### PROBLEM REQUIREMENTS
Present the count of lines in the entries below that hold "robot", and present nothing else.

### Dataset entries
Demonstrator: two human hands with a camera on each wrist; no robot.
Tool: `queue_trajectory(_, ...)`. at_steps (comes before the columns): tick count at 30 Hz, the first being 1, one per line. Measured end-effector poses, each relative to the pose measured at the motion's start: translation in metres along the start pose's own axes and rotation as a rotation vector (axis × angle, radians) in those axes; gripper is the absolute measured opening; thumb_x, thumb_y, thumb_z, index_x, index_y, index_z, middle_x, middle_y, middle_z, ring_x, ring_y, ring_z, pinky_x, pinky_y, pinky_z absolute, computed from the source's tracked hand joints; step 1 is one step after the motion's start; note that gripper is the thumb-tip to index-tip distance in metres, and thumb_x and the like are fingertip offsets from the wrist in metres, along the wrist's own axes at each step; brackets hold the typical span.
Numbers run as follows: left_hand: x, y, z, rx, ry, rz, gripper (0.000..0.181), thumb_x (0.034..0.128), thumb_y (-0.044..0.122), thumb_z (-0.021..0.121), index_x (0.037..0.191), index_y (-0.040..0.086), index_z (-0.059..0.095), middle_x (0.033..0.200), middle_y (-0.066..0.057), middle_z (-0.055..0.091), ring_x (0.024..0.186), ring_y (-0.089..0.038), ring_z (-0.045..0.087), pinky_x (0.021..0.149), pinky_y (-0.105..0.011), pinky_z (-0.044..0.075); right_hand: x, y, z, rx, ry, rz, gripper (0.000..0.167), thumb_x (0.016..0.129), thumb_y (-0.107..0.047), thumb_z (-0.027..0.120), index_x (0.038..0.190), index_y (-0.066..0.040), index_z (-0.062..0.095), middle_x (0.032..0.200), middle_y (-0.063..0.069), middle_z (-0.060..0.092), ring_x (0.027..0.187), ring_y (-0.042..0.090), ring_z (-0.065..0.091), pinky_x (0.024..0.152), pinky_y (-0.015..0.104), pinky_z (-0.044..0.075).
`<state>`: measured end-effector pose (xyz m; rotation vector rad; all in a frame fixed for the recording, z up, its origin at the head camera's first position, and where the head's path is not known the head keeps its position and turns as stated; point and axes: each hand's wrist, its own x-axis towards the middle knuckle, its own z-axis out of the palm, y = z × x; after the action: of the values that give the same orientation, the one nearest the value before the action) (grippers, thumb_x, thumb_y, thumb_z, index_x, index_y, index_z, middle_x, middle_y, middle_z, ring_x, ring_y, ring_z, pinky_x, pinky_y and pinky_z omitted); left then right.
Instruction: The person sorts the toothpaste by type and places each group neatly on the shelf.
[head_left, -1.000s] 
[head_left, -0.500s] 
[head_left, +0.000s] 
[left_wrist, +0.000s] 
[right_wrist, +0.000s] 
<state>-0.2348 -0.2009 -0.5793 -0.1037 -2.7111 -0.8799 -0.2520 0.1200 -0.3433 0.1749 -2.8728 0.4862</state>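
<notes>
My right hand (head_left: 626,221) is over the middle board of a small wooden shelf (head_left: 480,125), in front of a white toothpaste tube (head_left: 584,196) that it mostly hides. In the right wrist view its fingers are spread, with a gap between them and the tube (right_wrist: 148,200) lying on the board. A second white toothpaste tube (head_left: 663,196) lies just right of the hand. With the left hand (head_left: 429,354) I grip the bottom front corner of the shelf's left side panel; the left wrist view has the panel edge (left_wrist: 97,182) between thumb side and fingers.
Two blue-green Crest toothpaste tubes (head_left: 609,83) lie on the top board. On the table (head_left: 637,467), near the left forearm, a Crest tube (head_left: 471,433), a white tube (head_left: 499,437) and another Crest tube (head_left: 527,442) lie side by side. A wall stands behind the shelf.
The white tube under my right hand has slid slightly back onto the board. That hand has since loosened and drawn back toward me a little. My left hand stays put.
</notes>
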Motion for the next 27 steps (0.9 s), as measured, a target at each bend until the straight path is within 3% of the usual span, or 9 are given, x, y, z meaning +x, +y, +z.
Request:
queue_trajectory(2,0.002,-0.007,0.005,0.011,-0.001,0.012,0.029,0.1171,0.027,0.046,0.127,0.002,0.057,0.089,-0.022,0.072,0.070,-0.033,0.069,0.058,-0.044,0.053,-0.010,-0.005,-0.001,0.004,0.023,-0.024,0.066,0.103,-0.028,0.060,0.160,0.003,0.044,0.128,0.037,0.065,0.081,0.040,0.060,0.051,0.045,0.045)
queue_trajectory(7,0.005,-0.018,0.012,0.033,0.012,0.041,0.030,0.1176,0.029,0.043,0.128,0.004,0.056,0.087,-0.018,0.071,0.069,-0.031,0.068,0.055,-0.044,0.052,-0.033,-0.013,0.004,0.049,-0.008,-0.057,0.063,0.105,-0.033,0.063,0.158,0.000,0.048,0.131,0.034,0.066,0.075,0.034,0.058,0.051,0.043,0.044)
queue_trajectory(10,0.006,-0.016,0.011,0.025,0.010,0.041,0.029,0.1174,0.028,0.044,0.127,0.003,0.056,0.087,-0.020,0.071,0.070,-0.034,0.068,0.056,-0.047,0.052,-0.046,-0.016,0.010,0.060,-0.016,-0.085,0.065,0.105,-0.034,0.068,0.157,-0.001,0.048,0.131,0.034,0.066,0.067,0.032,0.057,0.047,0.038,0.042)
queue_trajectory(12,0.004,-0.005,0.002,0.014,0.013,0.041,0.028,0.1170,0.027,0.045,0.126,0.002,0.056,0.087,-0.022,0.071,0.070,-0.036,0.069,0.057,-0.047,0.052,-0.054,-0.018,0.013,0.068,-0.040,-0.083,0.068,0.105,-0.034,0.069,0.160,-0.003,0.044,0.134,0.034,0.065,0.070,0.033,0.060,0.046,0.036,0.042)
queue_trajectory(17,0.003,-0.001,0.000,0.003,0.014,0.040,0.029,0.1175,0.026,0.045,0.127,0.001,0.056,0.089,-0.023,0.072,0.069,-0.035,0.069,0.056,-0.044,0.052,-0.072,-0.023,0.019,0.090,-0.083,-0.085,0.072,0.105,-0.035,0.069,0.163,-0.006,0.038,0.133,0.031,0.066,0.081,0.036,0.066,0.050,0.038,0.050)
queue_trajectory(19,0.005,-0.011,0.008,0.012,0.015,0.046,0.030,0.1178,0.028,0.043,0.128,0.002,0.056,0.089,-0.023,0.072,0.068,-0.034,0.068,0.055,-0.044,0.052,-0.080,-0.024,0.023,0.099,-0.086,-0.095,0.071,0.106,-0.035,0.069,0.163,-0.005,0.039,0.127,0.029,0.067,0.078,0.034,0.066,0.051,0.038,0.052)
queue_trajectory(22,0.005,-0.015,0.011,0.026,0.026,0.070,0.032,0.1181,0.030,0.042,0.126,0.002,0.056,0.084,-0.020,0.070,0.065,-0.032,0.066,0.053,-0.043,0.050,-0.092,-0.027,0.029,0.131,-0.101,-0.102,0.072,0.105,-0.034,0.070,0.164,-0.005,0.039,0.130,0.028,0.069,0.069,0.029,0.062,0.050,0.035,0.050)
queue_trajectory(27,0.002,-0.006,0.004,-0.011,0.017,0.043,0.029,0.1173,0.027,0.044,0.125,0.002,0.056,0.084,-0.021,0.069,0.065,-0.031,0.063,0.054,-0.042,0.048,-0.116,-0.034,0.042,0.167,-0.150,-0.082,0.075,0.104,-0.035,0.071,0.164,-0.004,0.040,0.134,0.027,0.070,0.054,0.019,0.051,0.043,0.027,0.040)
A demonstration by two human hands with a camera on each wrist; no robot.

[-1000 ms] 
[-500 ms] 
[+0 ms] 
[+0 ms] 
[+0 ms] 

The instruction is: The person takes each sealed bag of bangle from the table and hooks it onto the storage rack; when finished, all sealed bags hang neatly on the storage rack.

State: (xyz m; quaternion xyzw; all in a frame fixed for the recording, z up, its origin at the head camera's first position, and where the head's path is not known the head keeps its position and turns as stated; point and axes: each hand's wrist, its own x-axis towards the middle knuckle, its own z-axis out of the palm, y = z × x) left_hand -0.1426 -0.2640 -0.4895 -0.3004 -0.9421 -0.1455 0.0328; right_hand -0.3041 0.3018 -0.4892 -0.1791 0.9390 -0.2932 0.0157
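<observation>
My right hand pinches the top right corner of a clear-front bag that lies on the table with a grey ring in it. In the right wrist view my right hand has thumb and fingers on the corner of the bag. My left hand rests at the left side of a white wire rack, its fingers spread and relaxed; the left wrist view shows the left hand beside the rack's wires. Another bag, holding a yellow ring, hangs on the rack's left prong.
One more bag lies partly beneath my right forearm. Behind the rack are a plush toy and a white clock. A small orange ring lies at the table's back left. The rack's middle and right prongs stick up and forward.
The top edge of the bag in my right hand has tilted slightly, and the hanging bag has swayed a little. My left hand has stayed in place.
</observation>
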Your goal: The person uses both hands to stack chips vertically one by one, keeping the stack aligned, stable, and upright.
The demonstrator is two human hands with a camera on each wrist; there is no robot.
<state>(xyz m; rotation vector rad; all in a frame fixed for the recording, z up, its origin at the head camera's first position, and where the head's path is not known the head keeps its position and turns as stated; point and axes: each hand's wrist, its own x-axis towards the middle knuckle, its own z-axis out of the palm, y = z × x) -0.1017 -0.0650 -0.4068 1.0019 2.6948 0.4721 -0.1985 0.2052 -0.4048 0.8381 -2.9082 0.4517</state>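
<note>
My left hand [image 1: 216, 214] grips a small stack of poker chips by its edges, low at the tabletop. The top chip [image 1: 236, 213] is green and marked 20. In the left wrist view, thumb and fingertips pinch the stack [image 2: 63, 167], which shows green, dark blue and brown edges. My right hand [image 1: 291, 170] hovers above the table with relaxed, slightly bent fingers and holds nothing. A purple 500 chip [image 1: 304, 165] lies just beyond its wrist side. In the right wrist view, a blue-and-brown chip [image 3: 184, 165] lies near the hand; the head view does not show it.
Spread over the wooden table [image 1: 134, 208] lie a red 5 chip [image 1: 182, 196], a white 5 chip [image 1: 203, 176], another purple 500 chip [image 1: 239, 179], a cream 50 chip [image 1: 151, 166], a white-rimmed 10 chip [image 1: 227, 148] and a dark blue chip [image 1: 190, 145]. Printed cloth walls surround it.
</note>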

### RESULT OF THE TASK
3